Jacques Lacan famously described the ego as the symptom of man. In
psychoanalytical theory, the subject is the symptomatic psychical effect of
the tension between binary oppositions, such as desire and jouissance, lack
and plenitude, soma and psyche, self and other, man and woman, gay and
straight, black and white, actual and virtual, animal and human. In a
general way, the symptom is a formation whereby the repressed seeks to
return in the present; as Freud observes, "... a thing which has not been
understood inevitably reappears; like an unlaid ghost, it cannot rest until
the mystery has been solved and the spell broken."
This CFP enlists papers that engage with, question and interrogate the full
range of definitions and cultural/social manifestations of the symptom (and
its subject), and also those that identify or posit new ones, from
historicist and psychoanalytic perspectives. For both psychoanalysts and
historicists, the symptom demands interpretation, which entails an
interrogation of the disparity between a symptom's manifest (visible)

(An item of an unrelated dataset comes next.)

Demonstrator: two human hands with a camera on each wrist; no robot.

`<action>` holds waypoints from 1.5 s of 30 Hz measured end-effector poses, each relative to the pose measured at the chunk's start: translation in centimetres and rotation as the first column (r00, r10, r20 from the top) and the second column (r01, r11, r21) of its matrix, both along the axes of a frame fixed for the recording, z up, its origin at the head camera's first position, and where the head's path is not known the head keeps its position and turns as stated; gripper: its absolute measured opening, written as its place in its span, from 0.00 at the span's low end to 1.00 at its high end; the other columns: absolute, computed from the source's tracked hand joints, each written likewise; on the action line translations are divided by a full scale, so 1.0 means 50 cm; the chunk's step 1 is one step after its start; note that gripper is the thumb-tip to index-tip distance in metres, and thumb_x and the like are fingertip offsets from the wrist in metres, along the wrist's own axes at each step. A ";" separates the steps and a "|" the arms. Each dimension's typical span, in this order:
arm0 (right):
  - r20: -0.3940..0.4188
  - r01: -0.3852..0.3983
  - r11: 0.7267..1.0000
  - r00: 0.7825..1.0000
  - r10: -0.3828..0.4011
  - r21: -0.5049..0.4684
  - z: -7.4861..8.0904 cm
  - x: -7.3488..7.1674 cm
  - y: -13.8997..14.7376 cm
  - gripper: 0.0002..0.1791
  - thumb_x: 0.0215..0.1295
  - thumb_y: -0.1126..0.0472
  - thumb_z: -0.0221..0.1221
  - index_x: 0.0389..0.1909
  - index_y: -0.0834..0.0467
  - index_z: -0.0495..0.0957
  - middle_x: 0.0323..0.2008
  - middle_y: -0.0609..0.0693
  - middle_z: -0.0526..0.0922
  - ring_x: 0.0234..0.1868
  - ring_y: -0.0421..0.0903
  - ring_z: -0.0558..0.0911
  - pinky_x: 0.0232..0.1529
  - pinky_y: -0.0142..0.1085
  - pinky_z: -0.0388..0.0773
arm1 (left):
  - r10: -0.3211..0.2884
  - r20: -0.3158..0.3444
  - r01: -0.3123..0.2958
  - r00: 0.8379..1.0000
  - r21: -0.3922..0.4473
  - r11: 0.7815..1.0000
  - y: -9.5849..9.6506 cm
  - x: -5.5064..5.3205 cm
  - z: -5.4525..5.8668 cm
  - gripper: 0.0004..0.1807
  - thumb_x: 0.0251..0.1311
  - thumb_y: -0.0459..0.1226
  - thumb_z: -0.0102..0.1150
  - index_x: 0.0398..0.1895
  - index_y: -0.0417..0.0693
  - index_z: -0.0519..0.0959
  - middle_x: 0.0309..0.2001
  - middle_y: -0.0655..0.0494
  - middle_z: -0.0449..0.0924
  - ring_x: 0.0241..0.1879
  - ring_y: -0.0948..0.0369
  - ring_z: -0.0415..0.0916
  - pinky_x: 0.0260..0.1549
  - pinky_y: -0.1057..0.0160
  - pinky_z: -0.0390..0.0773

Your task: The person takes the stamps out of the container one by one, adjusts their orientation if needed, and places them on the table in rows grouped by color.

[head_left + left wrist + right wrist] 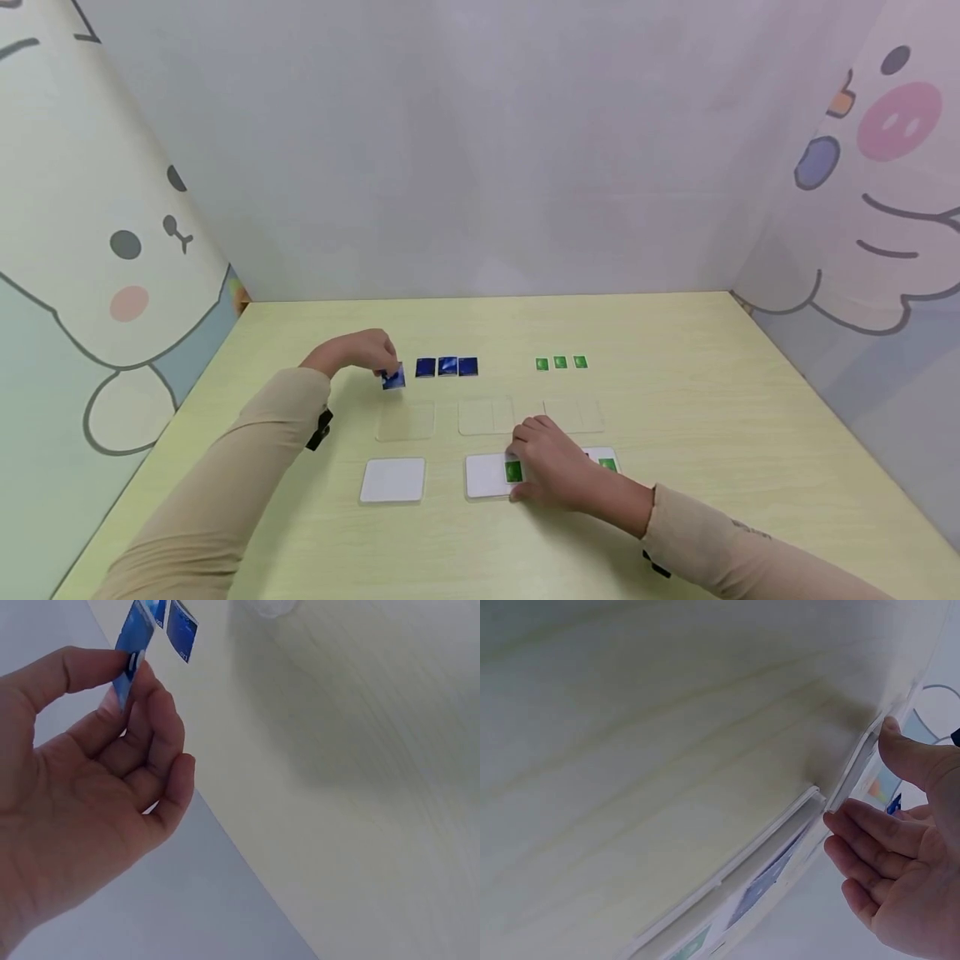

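Note:
Near the back left, my left hand [367, 350] pinches a small blue square card [393, 382] between thumb and fingers. The left wrist view shows this blue card [135, 637] tilted on edge, the other fingers curled behind it. My right hand [551, 467] grips a flat white rectangular case [485, 477] at its right end, thumb on the near edge and fingertips on the far edge. A green square [513, 472] lies on that case beside the fingers. Another white case [604, 455], bearing a green square [607, 464], is partly hidden behind the right hand.
Three blue squares [447, 367] lie in a row at the back. Three small green squares [560, 362] lie farther right. Three clear rectangular pieces [405, 421] form a middle row. A plain white case [393, 481] is at front left. A wall borders the table's back edge.

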State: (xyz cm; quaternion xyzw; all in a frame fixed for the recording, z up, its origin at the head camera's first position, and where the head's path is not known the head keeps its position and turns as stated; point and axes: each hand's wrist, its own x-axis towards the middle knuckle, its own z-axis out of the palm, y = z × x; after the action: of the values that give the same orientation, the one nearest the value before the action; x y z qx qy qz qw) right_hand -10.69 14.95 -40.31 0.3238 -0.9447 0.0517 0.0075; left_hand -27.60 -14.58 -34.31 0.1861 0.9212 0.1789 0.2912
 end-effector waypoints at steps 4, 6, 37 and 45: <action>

content and its latent (invisible) content. How does the symptom speak and
what does it want to communicate? What motivates its production, and what
is its function? How does the symptom articulate the impasse - or the
difficulties - that inhere in binary relationships? Given that a symptom
cannot be erased, but only replaced by another symptom, can we speak of bad
or negative symptoms, and good or positive symptoms, or posit that some
symptoms are more ethical and life-enhancing than others? Indeed, is it
possible to choose our own symptoms?
We welcome papers that address via theoretical elaboration or case study
(cultural or visual analysis), the manifestation of the symptom in terms of
its formation, repetition, interpretation, elaboration, wish-fulfillment,
compromise or transformation. Possible avenues for the exploration of the
symptom include, but are not limited to: gender, racial, ethnic and sexual
difference; bodily, linguistic, psychical, literary symptoms; symptom and
experience; Sinthome and Lacan; symptom and identity; intersubjectivity and
the symptom; medical discourse and the symptom; symptom and the economy of
recognition; symptom and performance.
The deadline for receipt of submissions of 2,500 to 6,000 words in length is
February 1, 2006. Please email inquiries to Michael Williams
([log in to unmask]) or Linda Edwards ([log in to unmask]).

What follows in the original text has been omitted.